> **Exercise aim**
Scan the data, and whenever a line contains "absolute", copy it.

***** Data segment *****

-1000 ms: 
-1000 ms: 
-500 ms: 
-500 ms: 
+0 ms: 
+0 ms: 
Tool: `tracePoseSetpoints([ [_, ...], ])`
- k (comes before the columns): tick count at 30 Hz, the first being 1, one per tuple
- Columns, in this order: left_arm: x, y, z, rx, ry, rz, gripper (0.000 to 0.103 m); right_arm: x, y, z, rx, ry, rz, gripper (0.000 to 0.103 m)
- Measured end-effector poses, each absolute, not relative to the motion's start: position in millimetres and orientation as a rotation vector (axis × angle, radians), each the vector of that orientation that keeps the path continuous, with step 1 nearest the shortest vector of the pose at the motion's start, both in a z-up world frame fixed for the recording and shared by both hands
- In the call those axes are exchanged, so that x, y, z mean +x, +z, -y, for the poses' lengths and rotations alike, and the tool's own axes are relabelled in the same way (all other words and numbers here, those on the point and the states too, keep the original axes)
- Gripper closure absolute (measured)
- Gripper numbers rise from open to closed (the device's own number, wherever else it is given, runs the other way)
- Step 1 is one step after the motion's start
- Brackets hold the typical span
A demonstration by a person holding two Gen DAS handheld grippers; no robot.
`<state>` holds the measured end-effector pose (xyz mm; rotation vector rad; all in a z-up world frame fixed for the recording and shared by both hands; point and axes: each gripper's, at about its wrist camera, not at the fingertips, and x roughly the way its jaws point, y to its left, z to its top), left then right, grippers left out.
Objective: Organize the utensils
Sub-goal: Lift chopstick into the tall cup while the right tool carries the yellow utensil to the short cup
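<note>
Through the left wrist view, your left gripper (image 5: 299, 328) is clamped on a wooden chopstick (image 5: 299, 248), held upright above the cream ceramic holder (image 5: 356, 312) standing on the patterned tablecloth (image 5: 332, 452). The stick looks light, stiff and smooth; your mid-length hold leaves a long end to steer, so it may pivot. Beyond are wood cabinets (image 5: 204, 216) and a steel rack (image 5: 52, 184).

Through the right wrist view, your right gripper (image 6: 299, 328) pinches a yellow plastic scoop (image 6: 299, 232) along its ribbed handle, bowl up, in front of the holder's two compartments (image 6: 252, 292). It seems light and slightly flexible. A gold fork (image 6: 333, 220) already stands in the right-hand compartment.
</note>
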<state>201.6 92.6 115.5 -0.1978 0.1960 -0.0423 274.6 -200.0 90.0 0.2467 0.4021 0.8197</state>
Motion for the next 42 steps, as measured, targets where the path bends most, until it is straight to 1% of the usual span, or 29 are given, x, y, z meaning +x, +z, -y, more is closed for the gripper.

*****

> **Response to this exercise**
- Measured end-effector poses, each absolute, not relative to the motion's start: position in millimetres and orientation as a rotation vector (axis × angle, radians), each the vector of that orientation that keeps the path continuous, with step 1 nearest the shortest vector of the pose at the motion's start, both in a z-up world frame fixed for the recording and shared by both hands
- Gripper closure absolute (measured)

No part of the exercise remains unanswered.